▶ _PROBLEM REQUIREMENTS_:
Your answer should be only the lines below from the one with "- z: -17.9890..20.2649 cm" to the one with "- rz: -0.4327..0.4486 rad", repeated exactly, ends included.

════════

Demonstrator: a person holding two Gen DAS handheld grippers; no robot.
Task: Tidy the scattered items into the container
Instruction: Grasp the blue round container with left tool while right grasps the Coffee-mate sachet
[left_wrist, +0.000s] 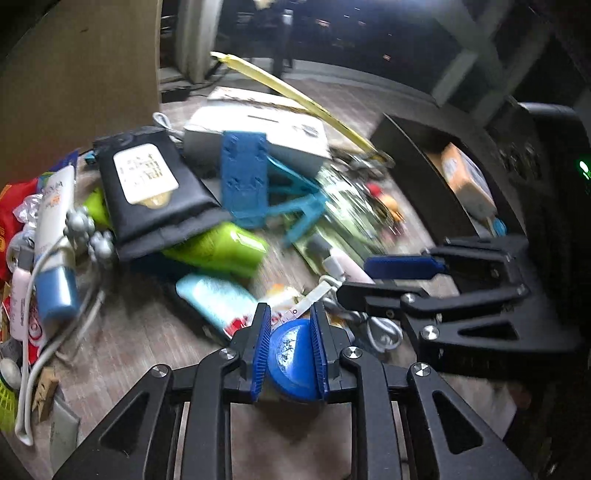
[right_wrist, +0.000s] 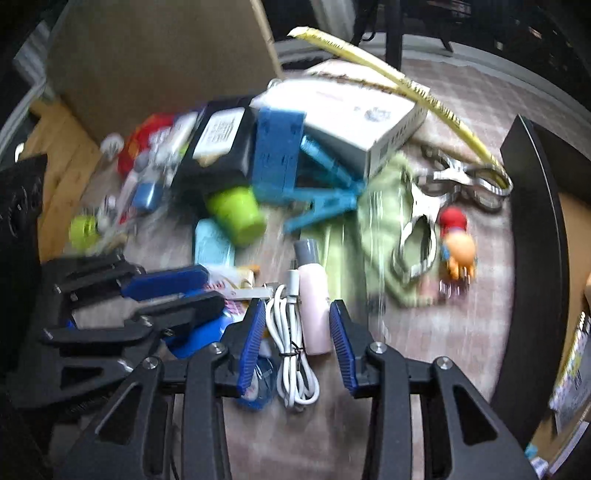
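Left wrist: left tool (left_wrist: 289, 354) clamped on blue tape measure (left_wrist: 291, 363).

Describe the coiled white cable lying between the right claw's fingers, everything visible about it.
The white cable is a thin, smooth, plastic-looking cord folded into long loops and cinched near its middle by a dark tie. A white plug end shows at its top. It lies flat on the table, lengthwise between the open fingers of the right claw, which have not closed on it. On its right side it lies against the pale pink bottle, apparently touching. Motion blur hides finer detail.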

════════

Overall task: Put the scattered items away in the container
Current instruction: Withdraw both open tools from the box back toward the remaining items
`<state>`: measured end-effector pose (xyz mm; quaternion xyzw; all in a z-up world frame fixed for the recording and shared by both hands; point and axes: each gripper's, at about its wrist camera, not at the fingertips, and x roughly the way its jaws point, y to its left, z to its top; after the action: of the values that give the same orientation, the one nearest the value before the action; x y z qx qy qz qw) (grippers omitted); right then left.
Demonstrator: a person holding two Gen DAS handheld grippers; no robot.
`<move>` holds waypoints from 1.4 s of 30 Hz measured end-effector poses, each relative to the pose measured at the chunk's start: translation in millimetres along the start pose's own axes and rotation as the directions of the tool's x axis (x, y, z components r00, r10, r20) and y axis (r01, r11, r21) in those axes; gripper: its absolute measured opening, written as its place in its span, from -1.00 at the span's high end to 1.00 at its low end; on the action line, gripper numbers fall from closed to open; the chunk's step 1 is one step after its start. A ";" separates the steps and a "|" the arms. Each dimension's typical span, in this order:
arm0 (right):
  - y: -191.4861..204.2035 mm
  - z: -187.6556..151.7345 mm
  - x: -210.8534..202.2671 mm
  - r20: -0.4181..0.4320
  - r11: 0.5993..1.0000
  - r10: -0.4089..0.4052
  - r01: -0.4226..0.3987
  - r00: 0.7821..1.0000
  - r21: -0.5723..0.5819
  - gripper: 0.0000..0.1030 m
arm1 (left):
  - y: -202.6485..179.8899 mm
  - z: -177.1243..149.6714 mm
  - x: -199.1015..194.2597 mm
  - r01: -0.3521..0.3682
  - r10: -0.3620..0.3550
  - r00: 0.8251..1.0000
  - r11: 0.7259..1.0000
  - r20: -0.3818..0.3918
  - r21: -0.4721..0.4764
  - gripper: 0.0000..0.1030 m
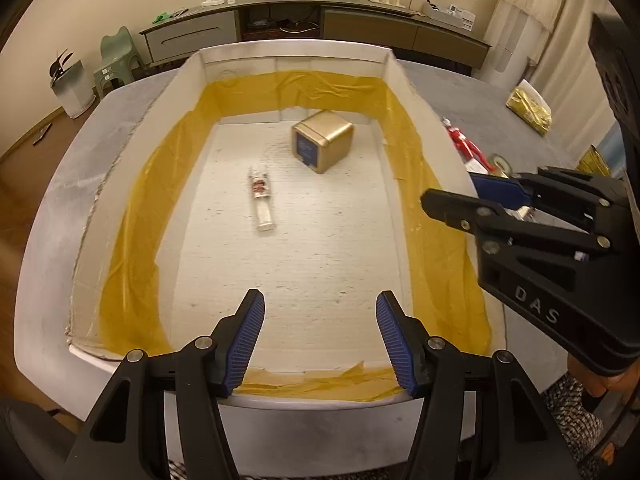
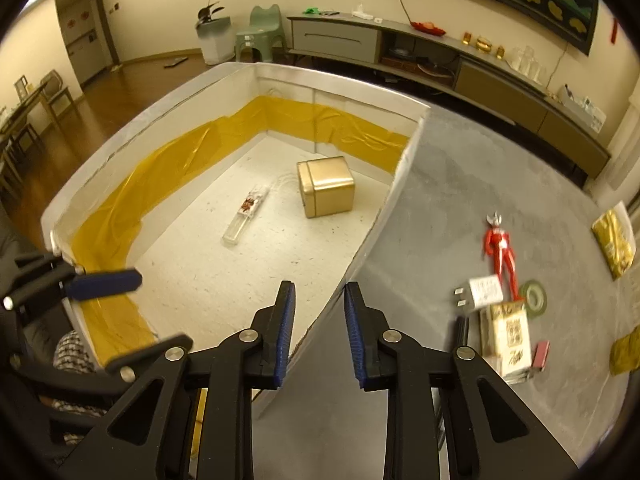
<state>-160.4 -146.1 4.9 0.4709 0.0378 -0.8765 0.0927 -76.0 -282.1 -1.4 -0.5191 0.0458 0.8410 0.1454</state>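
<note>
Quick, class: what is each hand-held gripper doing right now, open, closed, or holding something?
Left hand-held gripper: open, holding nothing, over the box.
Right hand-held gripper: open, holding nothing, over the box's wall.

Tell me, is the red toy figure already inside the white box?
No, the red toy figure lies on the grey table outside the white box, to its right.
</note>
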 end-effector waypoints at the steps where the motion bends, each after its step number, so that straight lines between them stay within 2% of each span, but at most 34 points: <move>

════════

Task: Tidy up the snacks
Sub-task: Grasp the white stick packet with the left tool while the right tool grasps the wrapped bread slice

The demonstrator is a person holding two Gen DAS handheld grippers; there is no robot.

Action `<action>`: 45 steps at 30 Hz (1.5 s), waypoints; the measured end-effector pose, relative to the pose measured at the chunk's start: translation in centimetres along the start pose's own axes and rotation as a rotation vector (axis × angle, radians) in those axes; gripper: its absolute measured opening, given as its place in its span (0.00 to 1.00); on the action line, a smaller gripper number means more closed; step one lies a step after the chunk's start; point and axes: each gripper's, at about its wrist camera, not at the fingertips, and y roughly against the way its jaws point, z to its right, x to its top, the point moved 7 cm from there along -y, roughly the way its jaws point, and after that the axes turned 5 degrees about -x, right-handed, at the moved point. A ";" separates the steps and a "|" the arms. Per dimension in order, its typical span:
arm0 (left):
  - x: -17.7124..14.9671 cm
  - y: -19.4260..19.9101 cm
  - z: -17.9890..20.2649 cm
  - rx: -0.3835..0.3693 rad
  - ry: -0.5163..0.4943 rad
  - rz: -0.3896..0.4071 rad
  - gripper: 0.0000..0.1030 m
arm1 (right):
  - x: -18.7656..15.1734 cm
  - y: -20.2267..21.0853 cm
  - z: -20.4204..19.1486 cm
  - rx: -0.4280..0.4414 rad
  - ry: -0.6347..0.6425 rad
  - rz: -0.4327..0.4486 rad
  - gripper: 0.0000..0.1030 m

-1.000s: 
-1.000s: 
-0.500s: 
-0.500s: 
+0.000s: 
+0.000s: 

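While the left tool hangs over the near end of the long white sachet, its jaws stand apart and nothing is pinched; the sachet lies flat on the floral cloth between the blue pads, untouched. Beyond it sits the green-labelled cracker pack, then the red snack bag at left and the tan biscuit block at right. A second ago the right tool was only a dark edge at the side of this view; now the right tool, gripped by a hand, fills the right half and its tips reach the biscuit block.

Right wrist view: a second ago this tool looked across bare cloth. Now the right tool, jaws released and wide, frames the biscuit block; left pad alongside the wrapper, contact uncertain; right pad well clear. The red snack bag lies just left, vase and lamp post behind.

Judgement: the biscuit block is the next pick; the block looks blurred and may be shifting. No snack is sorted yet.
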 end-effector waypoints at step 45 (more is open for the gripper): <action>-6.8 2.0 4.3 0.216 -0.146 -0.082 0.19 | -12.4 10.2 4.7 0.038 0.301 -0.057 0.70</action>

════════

▶ _EXERCISE OUTPUT_:
  - z: -17.9890..20.2649 cm
  - rx: -0.3835..0.3693 rad
  - ry: -0.5163..0.4943 rad
  - rz: -0.3896..0.4071 rad
  - gripper: 0.0000..0.1030 m
arm1 (right):
  - x: -18.7656..15.1734 cm
  - y: -20.2267..21.0853 cm
  - z: -20.4204..19.1486 cm
  - rx: -0.4280..0.4414 rad
  - ry: -0.6347..0.6425 rad
  - rz: -0.4327..0.4486 rad

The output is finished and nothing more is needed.